(Stored items)
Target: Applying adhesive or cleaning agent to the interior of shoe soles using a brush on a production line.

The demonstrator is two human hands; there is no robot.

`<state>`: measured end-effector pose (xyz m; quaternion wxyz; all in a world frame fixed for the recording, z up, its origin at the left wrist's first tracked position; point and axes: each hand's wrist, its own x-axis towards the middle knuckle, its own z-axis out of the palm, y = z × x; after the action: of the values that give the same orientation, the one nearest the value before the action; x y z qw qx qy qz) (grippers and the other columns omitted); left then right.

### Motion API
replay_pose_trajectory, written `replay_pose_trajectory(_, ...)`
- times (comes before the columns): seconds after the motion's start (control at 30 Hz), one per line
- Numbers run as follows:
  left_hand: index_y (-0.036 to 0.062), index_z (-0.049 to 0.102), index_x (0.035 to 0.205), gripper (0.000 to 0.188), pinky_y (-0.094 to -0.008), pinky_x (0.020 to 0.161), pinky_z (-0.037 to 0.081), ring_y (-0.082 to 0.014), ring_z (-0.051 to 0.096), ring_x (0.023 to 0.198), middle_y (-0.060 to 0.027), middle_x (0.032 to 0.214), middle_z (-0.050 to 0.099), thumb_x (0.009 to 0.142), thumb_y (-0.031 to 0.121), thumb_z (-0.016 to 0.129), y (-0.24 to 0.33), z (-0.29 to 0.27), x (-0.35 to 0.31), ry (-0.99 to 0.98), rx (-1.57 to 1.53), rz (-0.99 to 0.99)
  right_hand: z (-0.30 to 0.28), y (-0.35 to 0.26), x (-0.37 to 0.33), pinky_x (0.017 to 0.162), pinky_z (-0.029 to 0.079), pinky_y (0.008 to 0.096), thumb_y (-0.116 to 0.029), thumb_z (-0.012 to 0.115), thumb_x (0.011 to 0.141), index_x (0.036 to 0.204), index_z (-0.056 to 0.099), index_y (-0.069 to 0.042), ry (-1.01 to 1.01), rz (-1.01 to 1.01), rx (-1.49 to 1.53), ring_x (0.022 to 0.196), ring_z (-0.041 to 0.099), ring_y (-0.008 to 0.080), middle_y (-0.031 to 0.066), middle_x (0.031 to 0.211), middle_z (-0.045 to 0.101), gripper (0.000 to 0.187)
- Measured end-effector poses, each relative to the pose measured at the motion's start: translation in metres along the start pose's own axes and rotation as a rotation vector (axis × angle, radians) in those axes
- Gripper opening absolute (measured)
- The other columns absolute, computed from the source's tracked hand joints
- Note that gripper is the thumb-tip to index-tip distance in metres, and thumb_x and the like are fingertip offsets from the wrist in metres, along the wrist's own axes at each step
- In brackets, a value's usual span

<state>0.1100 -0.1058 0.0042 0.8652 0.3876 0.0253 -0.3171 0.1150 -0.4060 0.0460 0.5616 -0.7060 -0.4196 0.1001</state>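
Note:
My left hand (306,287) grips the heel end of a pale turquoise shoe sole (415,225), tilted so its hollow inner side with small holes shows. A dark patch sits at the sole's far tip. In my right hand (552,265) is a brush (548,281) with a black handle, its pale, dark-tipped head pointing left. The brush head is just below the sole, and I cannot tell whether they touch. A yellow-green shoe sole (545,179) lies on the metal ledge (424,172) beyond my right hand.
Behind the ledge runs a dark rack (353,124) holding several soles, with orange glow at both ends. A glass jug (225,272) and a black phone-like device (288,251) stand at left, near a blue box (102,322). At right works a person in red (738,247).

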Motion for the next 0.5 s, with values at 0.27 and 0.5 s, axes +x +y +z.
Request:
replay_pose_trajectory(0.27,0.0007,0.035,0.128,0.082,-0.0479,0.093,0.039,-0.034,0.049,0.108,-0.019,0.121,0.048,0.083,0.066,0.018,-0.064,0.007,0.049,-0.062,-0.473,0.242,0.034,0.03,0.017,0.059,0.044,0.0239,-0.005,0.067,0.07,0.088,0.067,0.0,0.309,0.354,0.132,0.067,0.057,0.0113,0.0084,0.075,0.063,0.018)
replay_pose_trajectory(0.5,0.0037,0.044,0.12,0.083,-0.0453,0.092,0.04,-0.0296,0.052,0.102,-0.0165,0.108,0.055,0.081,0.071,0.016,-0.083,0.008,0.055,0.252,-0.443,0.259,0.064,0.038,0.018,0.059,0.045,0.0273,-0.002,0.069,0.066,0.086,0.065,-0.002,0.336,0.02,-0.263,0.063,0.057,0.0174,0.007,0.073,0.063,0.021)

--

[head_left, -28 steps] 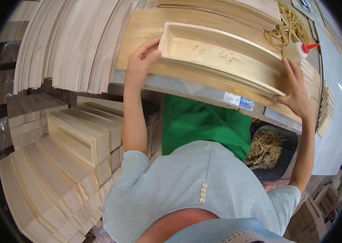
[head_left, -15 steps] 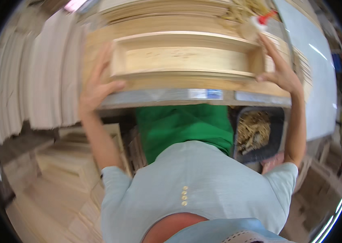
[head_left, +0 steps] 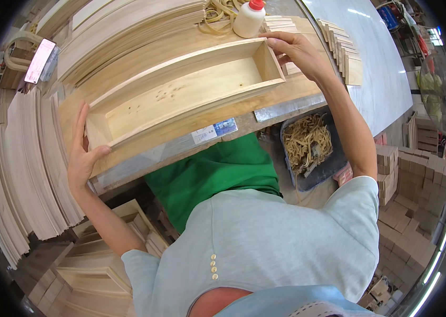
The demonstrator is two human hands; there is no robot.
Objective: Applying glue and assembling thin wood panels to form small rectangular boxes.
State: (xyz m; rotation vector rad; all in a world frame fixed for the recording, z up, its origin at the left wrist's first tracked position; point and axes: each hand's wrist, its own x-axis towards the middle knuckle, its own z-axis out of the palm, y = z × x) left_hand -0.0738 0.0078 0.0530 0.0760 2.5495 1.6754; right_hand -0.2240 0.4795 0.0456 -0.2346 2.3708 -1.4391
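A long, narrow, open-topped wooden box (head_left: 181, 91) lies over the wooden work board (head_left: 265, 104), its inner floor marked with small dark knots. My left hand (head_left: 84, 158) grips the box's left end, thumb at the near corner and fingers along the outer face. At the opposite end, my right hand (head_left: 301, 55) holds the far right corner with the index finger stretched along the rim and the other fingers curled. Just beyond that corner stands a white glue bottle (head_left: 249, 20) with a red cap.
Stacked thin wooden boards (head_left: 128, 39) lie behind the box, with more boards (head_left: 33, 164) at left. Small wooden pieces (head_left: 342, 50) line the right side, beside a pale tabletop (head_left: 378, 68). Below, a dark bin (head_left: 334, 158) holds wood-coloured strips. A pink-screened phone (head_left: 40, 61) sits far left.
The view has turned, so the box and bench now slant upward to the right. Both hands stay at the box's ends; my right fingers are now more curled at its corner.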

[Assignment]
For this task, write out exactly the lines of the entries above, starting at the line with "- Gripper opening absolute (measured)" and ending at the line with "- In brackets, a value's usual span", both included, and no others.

[Solution to this exercise]
- Gripper opening absolute (measured)
- The other columns absolute, computed from the source's tracked hand joints
- Note that gripper is the thumb-tip to index-tip distance in metres, and thumb_x and the like are fingertip offsets from the wrist in metres, along the wrist's own axes at each step
- In brackets, a value's usual span

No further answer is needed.